▼

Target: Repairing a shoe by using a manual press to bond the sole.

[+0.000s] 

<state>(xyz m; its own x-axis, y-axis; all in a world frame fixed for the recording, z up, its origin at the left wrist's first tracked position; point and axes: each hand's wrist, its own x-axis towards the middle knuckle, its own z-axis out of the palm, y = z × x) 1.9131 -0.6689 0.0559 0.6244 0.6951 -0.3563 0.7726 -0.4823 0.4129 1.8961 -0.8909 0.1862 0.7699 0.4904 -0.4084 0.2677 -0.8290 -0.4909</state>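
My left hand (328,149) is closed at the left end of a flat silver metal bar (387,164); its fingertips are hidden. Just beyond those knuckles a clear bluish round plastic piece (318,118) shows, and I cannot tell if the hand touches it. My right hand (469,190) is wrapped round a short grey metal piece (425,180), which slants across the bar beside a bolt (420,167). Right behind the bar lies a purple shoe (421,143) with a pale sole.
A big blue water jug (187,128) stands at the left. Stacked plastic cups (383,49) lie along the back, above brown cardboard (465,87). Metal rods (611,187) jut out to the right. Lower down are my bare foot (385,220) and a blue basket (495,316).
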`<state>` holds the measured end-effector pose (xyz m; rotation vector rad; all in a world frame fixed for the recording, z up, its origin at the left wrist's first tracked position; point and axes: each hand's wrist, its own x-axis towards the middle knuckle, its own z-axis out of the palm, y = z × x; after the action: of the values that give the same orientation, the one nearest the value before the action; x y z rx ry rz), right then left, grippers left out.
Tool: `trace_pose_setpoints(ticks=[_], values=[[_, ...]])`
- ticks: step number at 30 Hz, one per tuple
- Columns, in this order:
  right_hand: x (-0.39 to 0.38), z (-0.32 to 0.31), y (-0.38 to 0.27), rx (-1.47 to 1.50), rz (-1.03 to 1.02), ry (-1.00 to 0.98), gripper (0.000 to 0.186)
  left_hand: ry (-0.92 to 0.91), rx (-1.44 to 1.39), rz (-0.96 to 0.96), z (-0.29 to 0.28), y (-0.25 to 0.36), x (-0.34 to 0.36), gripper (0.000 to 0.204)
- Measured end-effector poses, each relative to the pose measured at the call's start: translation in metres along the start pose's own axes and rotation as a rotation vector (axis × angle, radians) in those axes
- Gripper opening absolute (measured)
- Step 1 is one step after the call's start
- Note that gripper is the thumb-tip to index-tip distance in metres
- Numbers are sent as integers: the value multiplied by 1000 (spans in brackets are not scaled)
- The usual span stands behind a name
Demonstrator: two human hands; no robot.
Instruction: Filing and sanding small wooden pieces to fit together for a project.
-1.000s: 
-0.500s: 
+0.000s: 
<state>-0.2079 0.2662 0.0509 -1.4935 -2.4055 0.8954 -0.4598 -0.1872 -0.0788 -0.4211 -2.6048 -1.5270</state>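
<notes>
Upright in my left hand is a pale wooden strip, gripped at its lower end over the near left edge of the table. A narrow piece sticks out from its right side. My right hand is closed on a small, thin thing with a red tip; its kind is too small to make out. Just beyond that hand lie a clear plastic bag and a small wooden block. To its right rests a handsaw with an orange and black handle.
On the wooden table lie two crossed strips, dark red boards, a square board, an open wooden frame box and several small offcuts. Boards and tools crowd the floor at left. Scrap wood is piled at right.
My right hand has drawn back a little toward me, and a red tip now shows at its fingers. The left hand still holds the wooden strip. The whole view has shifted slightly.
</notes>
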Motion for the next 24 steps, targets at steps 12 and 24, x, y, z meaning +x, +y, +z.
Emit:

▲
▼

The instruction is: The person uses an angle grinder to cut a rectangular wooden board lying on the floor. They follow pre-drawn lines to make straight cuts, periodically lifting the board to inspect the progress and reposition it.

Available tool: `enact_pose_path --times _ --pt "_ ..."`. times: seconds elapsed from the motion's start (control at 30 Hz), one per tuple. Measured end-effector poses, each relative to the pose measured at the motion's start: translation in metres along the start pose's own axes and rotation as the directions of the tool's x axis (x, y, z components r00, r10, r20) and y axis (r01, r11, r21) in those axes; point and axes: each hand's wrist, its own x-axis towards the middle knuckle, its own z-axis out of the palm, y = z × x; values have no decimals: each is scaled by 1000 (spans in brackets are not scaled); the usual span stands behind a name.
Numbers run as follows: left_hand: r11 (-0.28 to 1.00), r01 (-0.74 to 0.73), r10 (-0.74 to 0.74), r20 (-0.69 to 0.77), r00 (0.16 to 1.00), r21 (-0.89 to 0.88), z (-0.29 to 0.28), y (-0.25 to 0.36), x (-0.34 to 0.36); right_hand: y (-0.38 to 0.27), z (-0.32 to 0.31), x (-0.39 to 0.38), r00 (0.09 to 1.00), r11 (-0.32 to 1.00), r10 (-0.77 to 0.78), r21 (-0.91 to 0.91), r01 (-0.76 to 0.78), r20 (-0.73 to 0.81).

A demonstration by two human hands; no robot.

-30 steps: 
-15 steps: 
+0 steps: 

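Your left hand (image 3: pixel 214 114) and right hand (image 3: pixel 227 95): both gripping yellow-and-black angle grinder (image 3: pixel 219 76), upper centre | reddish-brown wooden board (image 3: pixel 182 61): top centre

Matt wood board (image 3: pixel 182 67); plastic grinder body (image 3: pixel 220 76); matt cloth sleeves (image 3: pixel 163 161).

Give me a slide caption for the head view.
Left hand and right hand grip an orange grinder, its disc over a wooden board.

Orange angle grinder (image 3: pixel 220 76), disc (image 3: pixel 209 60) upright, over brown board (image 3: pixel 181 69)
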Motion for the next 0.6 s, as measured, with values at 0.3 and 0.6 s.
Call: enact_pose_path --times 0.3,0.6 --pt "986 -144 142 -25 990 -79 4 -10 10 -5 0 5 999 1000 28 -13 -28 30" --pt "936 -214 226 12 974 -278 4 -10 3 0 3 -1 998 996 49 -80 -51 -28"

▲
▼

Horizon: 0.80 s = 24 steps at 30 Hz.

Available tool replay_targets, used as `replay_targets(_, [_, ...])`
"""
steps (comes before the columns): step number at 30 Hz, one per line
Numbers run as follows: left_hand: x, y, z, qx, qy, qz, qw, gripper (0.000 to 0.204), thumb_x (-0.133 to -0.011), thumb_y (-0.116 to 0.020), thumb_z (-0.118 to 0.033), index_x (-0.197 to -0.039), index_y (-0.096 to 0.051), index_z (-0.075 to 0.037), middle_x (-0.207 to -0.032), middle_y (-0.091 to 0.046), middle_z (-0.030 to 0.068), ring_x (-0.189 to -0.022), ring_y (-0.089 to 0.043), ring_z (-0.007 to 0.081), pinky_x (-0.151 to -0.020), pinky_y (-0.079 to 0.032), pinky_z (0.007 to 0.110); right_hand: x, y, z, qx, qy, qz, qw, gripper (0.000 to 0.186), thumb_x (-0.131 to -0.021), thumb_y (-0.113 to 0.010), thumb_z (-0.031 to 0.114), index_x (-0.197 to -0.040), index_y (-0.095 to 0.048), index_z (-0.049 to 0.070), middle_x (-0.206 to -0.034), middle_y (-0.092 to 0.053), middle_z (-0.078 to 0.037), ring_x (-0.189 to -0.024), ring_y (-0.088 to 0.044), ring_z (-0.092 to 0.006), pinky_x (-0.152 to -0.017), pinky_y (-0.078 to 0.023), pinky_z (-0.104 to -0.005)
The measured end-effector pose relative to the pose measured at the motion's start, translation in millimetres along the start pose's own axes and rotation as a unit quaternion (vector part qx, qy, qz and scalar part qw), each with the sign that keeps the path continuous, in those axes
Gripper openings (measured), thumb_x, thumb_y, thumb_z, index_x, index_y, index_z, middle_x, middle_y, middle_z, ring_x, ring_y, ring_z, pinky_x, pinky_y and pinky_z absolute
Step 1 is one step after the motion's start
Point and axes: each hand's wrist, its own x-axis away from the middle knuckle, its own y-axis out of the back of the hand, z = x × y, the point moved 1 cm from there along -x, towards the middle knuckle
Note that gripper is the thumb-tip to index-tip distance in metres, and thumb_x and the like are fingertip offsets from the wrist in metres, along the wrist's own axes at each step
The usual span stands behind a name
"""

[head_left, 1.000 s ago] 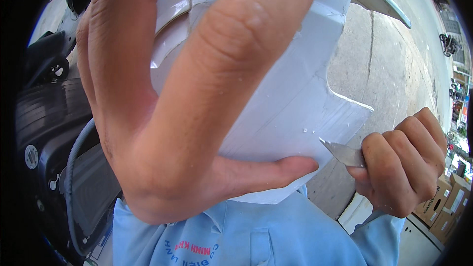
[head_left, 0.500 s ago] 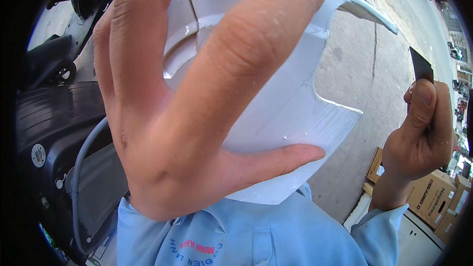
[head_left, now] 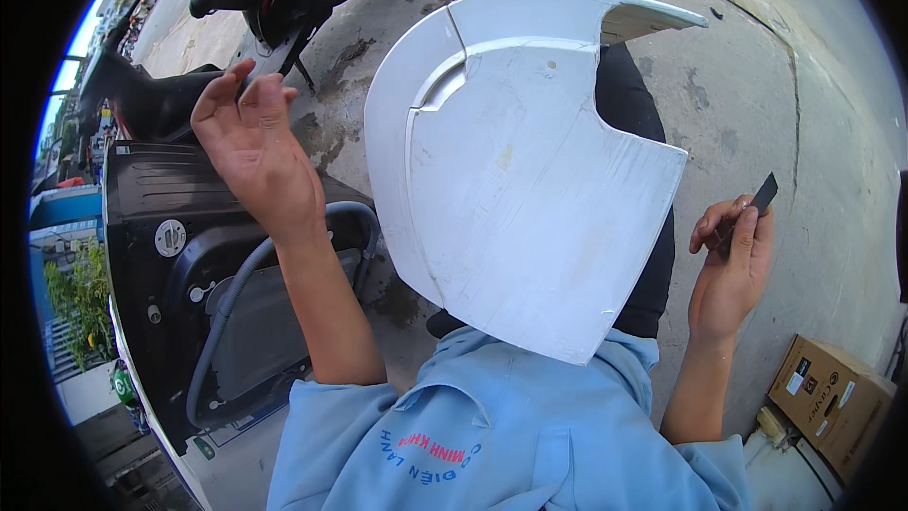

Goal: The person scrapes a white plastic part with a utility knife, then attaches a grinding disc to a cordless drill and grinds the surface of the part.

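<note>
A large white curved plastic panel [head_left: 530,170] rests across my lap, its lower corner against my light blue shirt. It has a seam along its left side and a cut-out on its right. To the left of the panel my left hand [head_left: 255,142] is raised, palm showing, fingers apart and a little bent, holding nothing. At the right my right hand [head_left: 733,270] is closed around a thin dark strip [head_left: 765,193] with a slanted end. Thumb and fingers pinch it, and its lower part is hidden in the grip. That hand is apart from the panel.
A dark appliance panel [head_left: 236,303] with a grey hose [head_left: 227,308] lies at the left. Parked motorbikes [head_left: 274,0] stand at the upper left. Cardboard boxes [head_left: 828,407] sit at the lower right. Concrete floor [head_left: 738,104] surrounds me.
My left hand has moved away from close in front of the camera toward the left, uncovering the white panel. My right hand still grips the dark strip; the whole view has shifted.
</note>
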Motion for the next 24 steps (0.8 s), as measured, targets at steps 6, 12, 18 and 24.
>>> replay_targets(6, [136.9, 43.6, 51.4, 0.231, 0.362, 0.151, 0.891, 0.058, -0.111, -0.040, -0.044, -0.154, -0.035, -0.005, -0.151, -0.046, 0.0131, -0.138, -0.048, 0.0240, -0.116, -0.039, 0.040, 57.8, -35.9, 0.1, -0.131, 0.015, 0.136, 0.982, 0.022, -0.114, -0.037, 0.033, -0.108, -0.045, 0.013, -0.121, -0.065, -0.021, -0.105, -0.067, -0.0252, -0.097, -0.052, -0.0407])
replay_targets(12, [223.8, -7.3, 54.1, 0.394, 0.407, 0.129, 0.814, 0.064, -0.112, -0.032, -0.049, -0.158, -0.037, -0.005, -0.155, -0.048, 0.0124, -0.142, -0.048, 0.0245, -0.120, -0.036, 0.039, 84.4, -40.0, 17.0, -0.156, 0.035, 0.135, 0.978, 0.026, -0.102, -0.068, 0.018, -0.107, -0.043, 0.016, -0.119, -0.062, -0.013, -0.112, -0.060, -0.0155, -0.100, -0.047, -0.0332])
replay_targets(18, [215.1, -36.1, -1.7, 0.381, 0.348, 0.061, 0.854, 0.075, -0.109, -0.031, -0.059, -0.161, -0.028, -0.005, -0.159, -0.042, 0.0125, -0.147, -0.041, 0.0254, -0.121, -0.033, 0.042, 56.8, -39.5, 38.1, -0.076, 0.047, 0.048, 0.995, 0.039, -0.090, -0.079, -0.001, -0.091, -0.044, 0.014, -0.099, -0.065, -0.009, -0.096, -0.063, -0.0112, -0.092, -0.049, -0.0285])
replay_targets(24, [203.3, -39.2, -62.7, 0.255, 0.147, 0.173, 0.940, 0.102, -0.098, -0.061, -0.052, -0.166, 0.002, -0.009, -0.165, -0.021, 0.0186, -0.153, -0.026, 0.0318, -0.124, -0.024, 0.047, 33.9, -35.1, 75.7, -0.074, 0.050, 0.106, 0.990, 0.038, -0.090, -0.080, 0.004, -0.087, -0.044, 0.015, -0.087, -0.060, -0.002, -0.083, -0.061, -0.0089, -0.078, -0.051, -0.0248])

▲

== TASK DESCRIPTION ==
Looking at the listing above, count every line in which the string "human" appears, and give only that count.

== FINAL ANSWER ==
2